8. A system for displaying frames, said system comprising:

a display engine for providing a first frame;

a host processor for providing information about a second frame to the display engine, after the display engine provides the first frame; and

wherein the display engine provides the first frame, if host processor does not provide the information regarding the second frame to the display engine before a predetermined time.

9. The system of claim 8, wherein the display engine provides the second frame if the host processor provides the information regarding the second frame before the predetermined time.

10. The system of claim 8, wherein the predetermined time comprises a first horizontal synchronization pulse following a vertical synchronization pulse associated with the second frame.

11. The system of claim 8, further comprising:

a frame buffer for storing the second frame beginning at least one starting address; and

wherein the information comprises the at least one starting address.

12. The system of claim 8, further comprising:

a first at least one register for storing the information regarding the first frame.

13. The system of claim 12, further comprising:

a feeder for providing the first frame based on the information regarding the first frame if the host processor does not provide the information regarding the second frame before the predetermined time.

14. The system of claim 13, wherein the host processor overwrites the information regarding the first frame with the information regarding the second frame and wherein the feeder providing the second frame based on the information regarding the second frame.

15. The system of claim 13, wherein the feeder rasterizes the first frame.

16. A feeder for providing a frame, said feeder comprising:

a first one or more registers for storing one or more starting address for a first frame;

a circuit for calculating starting addresses for one or more rows of the first frame following a vertical synchronization pulse associated with the first frame;

a host processor for writing one or more starting address for a second frame to the first one or more registers; and

wherein the first one or more registers stores the one or more starting address for the first frame until the host processor writes the one or more starting address for the second frame to the first one or more registers.
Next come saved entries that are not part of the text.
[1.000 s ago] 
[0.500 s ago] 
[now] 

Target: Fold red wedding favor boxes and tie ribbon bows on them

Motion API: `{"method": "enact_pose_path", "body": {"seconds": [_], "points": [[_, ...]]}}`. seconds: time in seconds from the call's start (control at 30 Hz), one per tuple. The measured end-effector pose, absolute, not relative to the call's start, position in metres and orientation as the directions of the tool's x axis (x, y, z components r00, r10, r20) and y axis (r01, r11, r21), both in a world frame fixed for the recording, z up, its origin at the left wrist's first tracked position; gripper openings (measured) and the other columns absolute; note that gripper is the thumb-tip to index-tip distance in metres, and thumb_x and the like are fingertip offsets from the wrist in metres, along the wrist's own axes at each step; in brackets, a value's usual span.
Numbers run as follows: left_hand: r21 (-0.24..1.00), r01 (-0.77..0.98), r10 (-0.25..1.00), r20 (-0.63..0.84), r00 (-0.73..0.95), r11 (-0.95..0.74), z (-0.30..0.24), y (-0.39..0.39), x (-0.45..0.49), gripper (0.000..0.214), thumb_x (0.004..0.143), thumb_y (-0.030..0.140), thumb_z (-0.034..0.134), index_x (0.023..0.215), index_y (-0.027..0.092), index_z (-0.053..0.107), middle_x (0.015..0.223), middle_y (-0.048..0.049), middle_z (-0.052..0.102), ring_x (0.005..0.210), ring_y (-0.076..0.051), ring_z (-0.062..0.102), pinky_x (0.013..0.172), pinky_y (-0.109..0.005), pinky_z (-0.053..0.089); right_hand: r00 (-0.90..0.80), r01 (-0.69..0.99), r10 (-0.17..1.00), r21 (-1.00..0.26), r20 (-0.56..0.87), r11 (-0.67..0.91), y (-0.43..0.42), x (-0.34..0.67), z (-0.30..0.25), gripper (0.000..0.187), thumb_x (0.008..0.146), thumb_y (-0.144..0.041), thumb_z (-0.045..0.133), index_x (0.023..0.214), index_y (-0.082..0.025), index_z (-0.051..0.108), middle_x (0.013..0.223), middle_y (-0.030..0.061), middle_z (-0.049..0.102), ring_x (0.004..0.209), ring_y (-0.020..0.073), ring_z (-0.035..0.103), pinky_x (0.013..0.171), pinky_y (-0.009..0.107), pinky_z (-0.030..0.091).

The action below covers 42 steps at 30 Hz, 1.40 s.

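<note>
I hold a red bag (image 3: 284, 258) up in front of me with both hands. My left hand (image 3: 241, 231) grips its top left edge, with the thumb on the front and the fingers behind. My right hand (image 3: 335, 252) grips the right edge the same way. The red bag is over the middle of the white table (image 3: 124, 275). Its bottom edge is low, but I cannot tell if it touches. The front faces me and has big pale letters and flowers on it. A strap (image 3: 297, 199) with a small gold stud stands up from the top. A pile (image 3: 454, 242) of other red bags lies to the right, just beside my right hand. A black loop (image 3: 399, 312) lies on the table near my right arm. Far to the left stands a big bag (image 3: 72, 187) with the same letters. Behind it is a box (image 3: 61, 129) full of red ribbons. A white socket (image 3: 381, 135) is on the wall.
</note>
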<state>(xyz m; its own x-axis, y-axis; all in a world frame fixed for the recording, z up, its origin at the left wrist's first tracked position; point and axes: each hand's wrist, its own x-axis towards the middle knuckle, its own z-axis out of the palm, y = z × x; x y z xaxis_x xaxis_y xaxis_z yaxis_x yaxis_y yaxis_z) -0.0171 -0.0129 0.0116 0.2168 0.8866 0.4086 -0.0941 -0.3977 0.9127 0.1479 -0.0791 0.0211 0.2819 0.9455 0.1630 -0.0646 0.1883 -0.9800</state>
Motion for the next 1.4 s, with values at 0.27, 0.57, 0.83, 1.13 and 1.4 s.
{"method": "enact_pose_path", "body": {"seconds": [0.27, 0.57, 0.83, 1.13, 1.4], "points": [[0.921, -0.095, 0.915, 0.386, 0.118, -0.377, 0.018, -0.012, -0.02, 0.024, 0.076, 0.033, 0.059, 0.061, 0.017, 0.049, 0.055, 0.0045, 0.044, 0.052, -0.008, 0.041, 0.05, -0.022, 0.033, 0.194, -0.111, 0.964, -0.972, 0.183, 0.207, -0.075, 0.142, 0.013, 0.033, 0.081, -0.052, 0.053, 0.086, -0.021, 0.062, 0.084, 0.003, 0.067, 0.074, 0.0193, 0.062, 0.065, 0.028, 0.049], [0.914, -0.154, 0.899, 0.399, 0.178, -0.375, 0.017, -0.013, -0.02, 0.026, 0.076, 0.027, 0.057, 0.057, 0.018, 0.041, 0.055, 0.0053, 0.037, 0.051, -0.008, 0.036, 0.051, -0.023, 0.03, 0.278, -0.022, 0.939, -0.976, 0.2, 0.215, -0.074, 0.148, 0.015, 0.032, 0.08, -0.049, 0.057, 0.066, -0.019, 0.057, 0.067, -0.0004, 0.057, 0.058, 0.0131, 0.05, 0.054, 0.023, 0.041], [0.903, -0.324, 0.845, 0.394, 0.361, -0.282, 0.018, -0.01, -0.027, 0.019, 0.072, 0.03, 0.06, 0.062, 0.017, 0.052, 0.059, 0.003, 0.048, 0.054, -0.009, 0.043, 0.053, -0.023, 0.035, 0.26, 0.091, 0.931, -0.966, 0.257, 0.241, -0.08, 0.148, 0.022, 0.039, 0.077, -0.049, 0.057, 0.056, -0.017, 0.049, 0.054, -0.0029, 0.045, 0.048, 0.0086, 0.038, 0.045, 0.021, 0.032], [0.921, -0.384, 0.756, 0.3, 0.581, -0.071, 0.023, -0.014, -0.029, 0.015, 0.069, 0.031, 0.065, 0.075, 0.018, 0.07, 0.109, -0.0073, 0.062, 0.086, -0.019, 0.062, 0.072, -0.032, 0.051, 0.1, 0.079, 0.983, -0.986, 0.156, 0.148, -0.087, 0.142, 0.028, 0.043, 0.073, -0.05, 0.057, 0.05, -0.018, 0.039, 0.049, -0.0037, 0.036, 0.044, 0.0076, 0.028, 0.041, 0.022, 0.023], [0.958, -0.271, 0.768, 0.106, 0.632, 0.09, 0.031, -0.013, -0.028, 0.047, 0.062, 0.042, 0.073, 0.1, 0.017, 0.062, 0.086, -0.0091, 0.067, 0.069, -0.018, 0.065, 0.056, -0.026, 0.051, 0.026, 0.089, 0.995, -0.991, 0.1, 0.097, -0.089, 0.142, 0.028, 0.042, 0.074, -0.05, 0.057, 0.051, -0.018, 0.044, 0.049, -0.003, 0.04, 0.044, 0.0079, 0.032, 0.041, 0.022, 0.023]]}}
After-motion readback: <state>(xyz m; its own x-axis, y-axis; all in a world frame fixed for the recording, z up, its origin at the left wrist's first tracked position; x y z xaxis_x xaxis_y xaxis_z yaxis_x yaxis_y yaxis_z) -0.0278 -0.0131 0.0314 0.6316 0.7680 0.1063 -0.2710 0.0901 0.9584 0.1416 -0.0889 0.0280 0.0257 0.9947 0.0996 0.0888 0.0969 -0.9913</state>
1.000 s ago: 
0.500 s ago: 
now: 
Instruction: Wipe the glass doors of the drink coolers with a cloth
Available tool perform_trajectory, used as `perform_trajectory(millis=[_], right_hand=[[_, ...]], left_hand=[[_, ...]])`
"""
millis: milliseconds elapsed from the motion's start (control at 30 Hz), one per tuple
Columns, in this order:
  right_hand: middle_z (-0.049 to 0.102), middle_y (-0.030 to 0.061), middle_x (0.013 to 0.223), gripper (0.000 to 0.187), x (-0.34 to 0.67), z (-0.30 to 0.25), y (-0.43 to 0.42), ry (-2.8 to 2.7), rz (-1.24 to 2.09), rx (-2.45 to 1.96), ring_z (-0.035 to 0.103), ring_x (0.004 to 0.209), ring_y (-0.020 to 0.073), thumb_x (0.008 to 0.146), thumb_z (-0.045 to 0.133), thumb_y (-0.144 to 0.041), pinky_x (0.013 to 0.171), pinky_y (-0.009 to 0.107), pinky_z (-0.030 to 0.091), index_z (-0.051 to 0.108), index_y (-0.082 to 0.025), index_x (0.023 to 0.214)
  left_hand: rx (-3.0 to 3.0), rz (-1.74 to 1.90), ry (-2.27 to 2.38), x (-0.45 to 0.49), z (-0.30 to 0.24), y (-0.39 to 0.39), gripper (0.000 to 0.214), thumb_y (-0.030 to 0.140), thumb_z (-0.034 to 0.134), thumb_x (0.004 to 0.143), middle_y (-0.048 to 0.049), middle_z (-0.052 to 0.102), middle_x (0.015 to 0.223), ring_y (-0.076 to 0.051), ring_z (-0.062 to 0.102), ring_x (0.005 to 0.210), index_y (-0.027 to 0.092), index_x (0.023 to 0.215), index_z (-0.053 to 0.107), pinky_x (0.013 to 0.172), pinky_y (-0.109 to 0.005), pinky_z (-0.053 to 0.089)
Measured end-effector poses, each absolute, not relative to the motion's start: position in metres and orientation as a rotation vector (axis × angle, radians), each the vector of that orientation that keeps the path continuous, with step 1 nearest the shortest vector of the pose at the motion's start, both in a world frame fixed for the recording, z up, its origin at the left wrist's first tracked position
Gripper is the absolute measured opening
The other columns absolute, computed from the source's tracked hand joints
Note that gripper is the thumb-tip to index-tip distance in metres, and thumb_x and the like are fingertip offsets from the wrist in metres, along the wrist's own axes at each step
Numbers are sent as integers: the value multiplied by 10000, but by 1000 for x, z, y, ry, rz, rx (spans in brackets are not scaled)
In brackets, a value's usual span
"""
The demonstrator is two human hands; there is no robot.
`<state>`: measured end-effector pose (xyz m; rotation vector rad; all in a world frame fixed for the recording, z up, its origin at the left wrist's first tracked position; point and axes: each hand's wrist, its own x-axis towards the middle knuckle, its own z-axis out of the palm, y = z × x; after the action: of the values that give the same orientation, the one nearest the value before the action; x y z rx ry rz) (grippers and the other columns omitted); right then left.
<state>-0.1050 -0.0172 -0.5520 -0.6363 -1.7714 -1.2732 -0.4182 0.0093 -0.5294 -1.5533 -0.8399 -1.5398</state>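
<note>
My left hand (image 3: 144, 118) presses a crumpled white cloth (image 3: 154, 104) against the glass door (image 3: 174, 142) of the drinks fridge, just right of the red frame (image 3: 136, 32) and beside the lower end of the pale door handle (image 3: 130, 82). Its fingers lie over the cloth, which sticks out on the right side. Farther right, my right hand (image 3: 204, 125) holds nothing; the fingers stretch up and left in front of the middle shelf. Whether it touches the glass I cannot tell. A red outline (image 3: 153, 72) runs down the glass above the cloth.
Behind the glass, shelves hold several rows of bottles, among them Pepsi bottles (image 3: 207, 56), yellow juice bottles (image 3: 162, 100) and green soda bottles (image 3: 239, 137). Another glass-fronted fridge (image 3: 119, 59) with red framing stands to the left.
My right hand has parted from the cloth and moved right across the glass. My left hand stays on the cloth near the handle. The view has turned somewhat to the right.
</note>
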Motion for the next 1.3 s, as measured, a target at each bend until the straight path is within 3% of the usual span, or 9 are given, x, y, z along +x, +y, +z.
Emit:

17. The feeder of claim 16, further comprising:

a second one or more registers for storing the starting addresses for one or more rows of the first frame, following the vertical synchronization pulse associated with the first frame; and

wherein the circuit for calculating the starting address for one or more rows increments the starting address stored in the second one or more registers.

18. The feeder of claim 17, wherein the second one or more registers stores the starting addresses for one or more rows of the second frame following a vertical synchronization pulse associated with the second frame, and wherein the circuit calculates the starting address for one or more rows of the second frame following the vertical synchronization pulse associated with the second frame, if the host processor writes the one or more starting address to the first one or more registers before a predetermined time.

19. The feeder of claim 17, wherein the second one or more registers stores the starting address for one or more rows of the first frame following a vertical synchronization pulse associated with the second frame, and wherein the circuit calculates the starting address for one or more rows of the first frame following the vertical synchronization pulse associated with the second frame, if the host processor does not write the one or more starting address to the first one or more registers before the predetermined time.

20. The feeder of claim 19, wherein the predetermined time is at a first horizontal synchronization pulse following the vertical synchronization pulse associated with the second frame.